Deb Schwartz (BA, 1999) <debschwartz@gmail.com>
My husband and I recently moved from my crazy uncle’s apartment in Manhattan to our own very own one in Brooklyn. I turned 30 and experienced a small life crisis. Then I had an essay about my crazy uncle published in Collectanea and had a short story accepted by the Kenyon Review (Spring, 2008). This made me feel better. I still maintain the illustrious <http://debcentral.com/>, though I thankfully haven’t had to update the rejections section recently.
Jennifer Phifer Strange (MFA, 2001), <jstrange@centenary.edu>
During one week last March, I received notice of a poem accepted at Oxford American and a baby brewing in my belly; then during one week last December, the issue with that poem came to newsstands and Noel Lewis Strange came into the breathing world. Stats and figures: issue 55, page 28, 7 pounds and 13 ounces, 19.5 inches. Other poems are forthcoming in Christianity and Literature, Poetry Southeast, and Rock and Sling. Teeth, speech, and motor skills are (we hope) forthcoming for the son.
Gordon Thompson (MFA, 2000)
I continue to tool around the outskirts of the Motor City, where even “starving writer” seems pretty posh against the weekly auto industry bloodletting. I’m still maintaining a dual identity: boarding school teacher by winter, globetrotter by summer. This year I went from St. Petersburg to Beijing on the world’s longest train ride, and on to Hong Kong by train, bus, bicycle, boat, and rickshaw. My students suspect I’m a spy, and I don’t fight the rumors. I spent what few spare minutes fall afforded whipping together a book-length manuscript about the odd outposts of Eurasia and the even odder people who visit them: my next odyssey will be into the exotic landscape of agents and publishers.

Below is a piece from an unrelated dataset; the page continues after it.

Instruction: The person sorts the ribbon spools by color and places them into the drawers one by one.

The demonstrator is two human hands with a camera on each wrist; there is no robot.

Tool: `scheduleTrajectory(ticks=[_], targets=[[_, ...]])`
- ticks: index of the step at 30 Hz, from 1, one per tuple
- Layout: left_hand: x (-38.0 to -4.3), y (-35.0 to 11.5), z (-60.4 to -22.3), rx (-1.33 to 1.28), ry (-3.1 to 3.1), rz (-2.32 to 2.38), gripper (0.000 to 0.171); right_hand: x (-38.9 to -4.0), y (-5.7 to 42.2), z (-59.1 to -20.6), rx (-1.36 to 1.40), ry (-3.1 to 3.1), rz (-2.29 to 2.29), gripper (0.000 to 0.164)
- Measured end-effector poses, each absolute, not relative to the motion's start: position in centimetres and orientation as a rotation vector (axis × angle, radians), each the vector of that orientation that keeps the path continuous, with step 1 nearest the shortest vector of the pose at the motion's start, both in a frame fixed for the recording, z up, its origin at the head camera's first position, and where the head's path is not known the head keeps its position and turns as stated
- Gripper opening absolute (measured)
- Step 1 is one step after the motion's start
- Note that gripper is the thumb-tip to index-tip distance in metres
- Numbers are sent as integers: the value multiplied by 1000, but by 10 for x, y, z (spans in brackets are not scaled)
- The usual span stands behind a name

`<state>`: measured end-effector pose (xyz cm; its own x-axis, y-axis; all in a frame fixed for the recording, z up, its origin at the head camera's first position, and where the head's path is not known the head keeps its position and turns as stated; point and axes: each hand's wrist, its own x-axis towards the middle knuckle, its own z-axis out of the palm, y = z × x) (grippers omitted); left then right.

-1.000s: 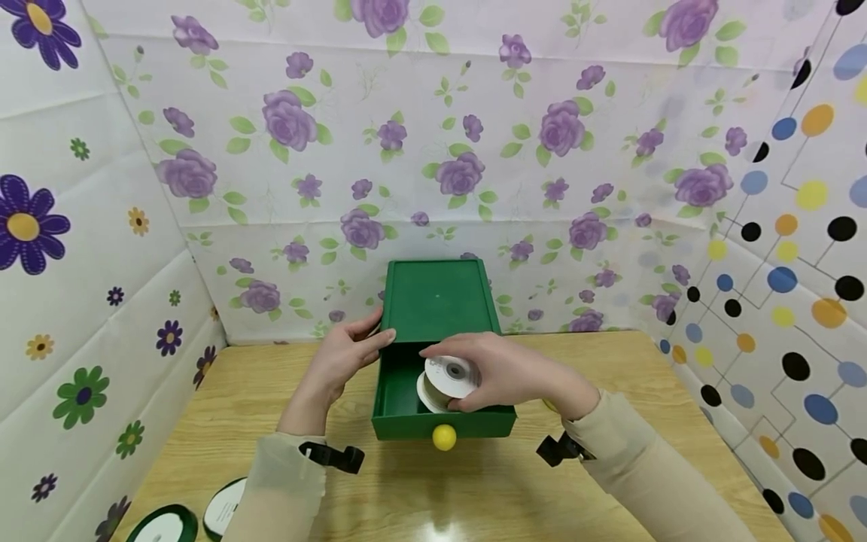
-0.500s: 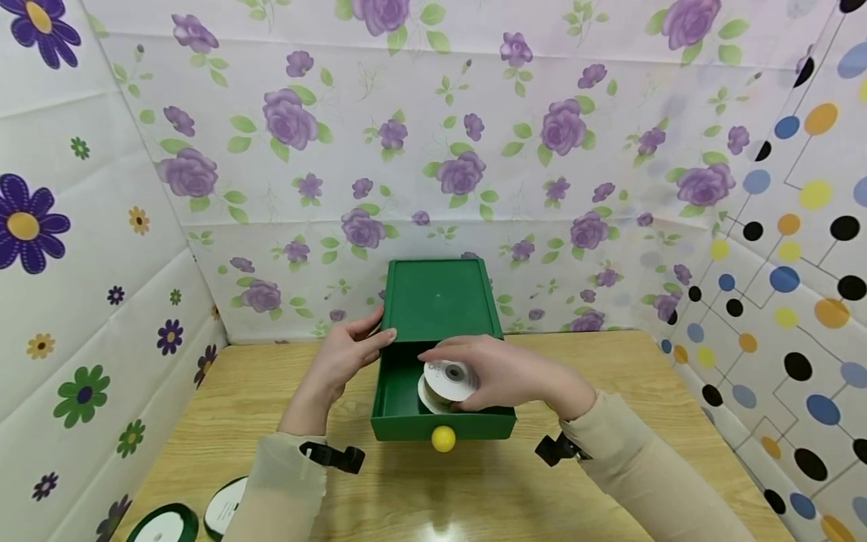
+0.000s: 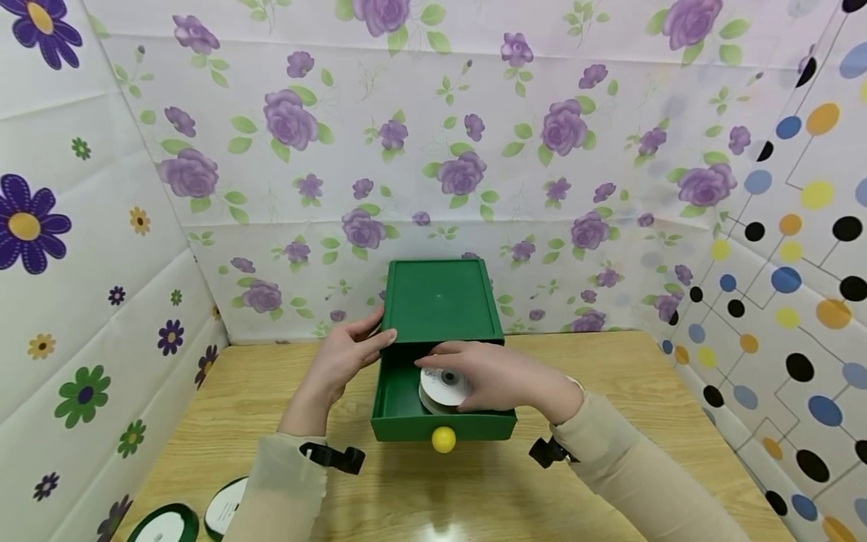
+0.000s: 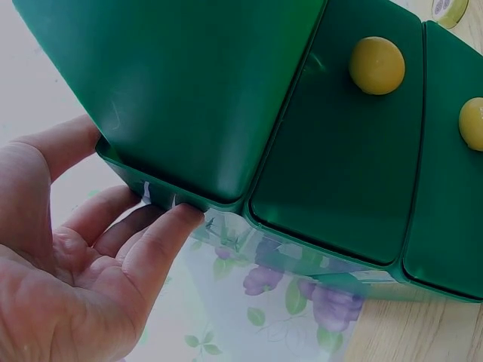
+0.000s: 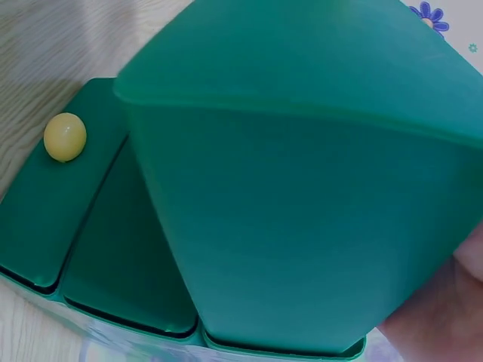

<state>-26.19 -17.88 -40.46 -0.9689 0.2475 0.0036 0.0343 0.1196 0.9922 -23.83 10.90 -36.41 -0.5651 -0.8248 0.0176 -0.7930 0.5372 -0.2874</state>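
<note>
A green drawer cabinet (image 3: 438, 301) stands against the back wall covering, its top drawer (image 3: 406, 430) pulled out by a yellow knob. Inside the drawer, my right hand (image 3: 504, 376) grips a white ribbon spool (image 3: 440, 389) by its rim, thumb in front and fingers behind. That spool sits over another pale spool (image 3: 427, 404), mostly covered. My left hand (image 3: 342, 355) rests on the cabinet's left side, thumb at the top front edge; in the left wrist view its fingertips (image 4: 189, 215) touch the side wall. The drawer hides the spools in both wrist views.
Two lower drawers (image 4: 336, 143) are closed. At the front left of the wooden table (image 3: 386, 497) lie a dark green-rimmed spool (image 3: 165, 523) and a similar spool (image 3: 225, 510), partly behind the left sleeve. A small yellow-green item (image 4: 450, 10) shows at the left wrist view's corner.
My right hand has shifted slightly left and lower with the upper spool, which now covers more of the lower one. My left hand stays at the cabinet's side.
</note>
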Motion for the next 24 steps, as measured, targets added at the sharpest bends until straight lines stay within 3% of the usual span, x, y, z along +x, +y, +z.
scheduleTrajectory(ticks=[24], targets=[[-262,-178,-404,264,2226,1967,76,-236,128,-370,-1414,2619,-597,81]])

Chris Tusa (MFA, 2000), <cmtusa@lsu.edu>
Still teaching mostly Business Writing and Lit at LSU. Have a T/TH schedule, so thankfully I have lots of time to write. My debut collection of poems was published in 2006 by Louisiana Literature Press. Recent poems and stories have appeared in Connecticut Review, StorySouth, Texas Review, and New Delta Review. My agent is currently shopping my first novel, Dirty Little Angels, and I’m currently working on a second novel entitled Mean BloodChris.
Sidney Wade’s fifth collection of poems, Stroke, is due out from Persea Books in January 2008. She served last year as President of AWP. She continues to translate from the Turkish of Guven Turan, Yahya Kemal, Pir Sultan Abdal, and Gulseli Inal, and her two daughters are big and very beautiful.
Martin Wilson (MFA, 1998), <martinwils@aol.com>
This past summer I signed a two-book deal with Delacorte/Random House Books for Young Readers for two YA novels. My first novel, What They Always Tell Us, is set to be published sometime in 2008. The manuscript for the second novel is due early next year, so it will probably be published in 2009. I am still living, working, and writing in New York City.
C. Dale Young (MFA, 1993)
My second book, The Second Person, was published this Spring by Four Way Books. I continue to practice medicine full-time, administer my own medical practice, edit poetry for New England Review, and teach in the Warren Wilson MFA Program for Writers. My poems have recently appeared in Kenyon Review, TriQuarterly, Virginia Quarterly Review, and elsewhere. I am still living in San Francisco with my life-partner, the biologist and composer Jacob Bertrand.